How much does int hashing improve performance? Lets say we have a robust system for the player so animations for jumping, falling, transitioning, sliding, walk/running, wall running , etc. As your example is, with pixel art specifically. How do you know when int hashing is worth the time investment?
It's a lot easier to just create your own animator yourself, especially for spritesheet-based animations. Do a foreach loop with each sprite and wait some time (depending on how much you want the animation to take)

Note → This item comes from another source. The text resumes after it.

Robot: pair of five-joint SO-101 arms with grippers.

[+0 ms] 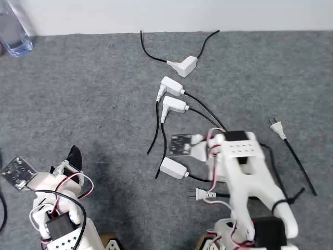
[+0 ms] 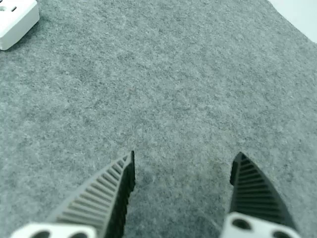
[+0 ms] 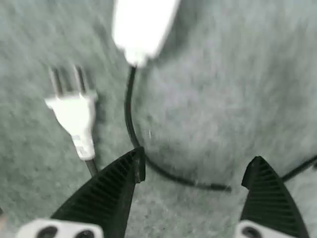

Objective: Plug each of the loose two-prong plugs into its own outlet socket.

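The right end effector [image 3: 198,161] hangs with its fingers apart and empty over a black cord [image 3: 128,109]. A loose white plug [image 3: 74,111] lies just beside it, at 5 o'clock on the table [image 1: 78,94]. A second plug [image 1: 276,126] lies at 3 o'clock, and the nearest socket [image 1: 173,167] at 6. The left end effector [image 2: 183,163], also apart, hovers over bare felt at 8 o'clock.

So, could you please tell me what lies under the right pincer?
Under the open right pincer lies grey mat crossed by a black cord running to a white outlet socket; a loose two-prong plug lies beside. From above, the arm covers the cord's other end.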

@@Tarodev I mean a situation when bool will not switch back automatically. Like after attack or getting hit. F.e., if i get hit from OnTriggerEnter(), what should i do about get_hit animation? Run some delayed invoke, which will switch it off?
Well, i could check for every "true" boolean if it's clip is being played: GetCurrentAnimatorStateInfo(int).IsName(string) and, if so, to switch it off, if it's GetCurrentAnimatorStateInfo(int).normalizedTime > 1f . What do you think?
Very useful, I'm gonna try this method, but for a 3D game. Just a tiiiiny criticism, because I see this done in so many pieces of code: why try to shorten the var names so much that they become confusing? For instance, "private Animator _anim;". That should be "private Animator animator;", "anim" is confusing since it could also be an Animation. I see things like that done so much, and I wish people named their vars better.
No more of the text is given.